In dieser Präsentation möchten wir Ihnen eine kurze Einführung geben, beginnend mit den Grundlagen der Wandler.
Montageart Heckgeber , geeignet für kleine Boote mit einem Motor, nicht empfohlen für Boote mit zwei Motoren Durchbruchgeber mit Verkleidungsblöcken bieten die beste Leistung, insbesondere bei hohen Geschwindigkeiten. Durchbruchgeber sind ideal für Schleppschiffe, bei denen eine gute Leistung erforderlich ist und keine Vorsprünge am Rumpf vorhanden sind.
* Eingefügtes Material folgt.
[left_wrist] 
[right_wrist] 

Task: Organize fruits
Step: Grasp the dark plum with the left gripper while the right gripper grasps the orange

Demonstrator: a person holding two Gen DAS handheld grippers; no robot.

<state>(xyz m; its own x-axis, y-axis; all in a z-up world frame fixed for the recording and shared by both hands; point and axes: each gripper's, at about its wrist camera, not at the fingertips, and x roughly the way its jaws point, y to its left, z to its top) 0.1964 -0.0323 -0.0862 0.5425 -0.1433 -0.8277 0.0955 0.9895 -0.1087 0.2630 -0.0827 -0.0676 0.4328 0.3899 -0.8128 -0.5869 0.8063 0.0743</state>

Interne Wandler sind direkt im Rumpf befestigt, die Leistung wird dadurch jedoch deutlich reduziert.
Ausgangsleistung des Wandlers Die Ausgangsleistung bezeichnet die Intensität, mit der der Wandler Signale aussendet, und wird in Watt RMS angegeben. Man unterscheidet hauptsächlich zwischen 600-W- und 1-kW-Wandlern. Höhere Vergrößerung erhöht die Chancen auf Fangergebnisse in tiefem Wasser oder bei schlechter Sicht. Sie ermöglicht es Ihnen außerdem, mehr Details wie kleine Fische und Strukturen zu erkennen. Typischerweise gilt: Je höher die Leistung, desto größer die erreichbare Tiefe und desto besser die Zielauflösung durch Eliminierung von Oberflächenstörungen.
Frequenz Die Genauigkeit, mit der das Echolot den Meeresboden und andere Objekte ortet, wird auch durch die anhand der Tiefe gewählte Frequenz bestimmt. In dieser Präsentation konzentrieren wir uns auf zwei Frequenzen: 50 kHz (niedrig) oder 200 kHz (hoch).
200 kHz (hoch) Die 200-kHz-Frequenz eignet sich für Flachwassergebiete und ermöglicht präzisere Messwerte bei hohen Geschwindigkeiten. Bei dieser Frequenz tastet der Schallkopf einen kleineren Bereich ab, liefert aber mehr Details. Typischerweise treten weniger unerwünschte Echos und Störungen auf, was zu einer besseren Zielerkennung führt.
50 kHz (niedrig) Diese Frequenz wird in tiefen Gewässern eingesetzt. Wasser absorbiert Ultraschallimpulse langsamer, wodurch größere Bereiche abgedeckt werden können, bevor das Signal zu schwach wird. Dies führt zu einem größeren Erfassungswinkel und ermöglicht die Analyse eines größeren Meeresbodenabschnitts. Allerdings bedeutet dies auch eine geringere Auflösung und Zielauflösung sowie mehr Rauschen. Niedrige Frequenzen ermöglichen zwar eine tiefere Erkundung der Wassersäule, können aber auch zu einem weniger klaren Bild des Meeresbodens führen.
Im Allgemeinen sollten Sie für ein detailliertes Bild in flachen Gewässern die 200-kHz-Frequenz verwenden und dann für größere Tiefen auf die 50-kHz-Frequenz umschalten. Die ideale Lösung ist die Anzeige beider Frequenzen auf einem geteilten Bildschirm.
Winkel des Kegels
Der Wandler bündelt die übertragenen Wellen zu einem Strahl. Theoretisch werden die Impulse in einem Kegel abgestrahlt, der sich mit zunehmender Wellenlänge verbreitert. der Tiefe. Tatsächlich variiert die Form des Strahls je nach Wandler, und im Allgemeinen werden die Impulse auch nach außen abgestrahlt. Dadurch entstehen die Nebenkeulen. Die folgenden Abbildungen zeigen den tatsächlichen Verlauf der Impulse. Für unsere Zwecke betrachten wir jedoch das Bild eines Kegels. Das Signal ist entlang der Mittellinie am stärksten. Der Durchmesser des Kegels nimmt mit zunehmender Entfernung vom Zentrum allmählich ab. Größere Blickwinkel zeigen einen größeren Teil des Meeresbodens, allerdings auf Kosten der Auflösung, da sie die Lichtstärke des Lichts streuen. Sender. Ein kleinerer Kegel kann mehr Sendeleistung auf eine kleinere Fläche konzentrieren. Die Winkel des Kegels Sie sind bei niedrigen Frequenzen breiter und bei hohen Frequenzen schmaler. Zusammenfassend lässt sich sagen, dass ein größerer Kegel nicht nur Fische direkt unter dem Boot, sondern auch die umliegenden, jedoch mit geringerer Zieltrennung.
Ein engerer Kegel bündelt die übertragene Energie, um kleine Details wie Fische oder Bodenstrukturen genauer zu lokalisieren, untersucht aber nur einen Teil des Spektrums. des niedrigeren Wasserstands.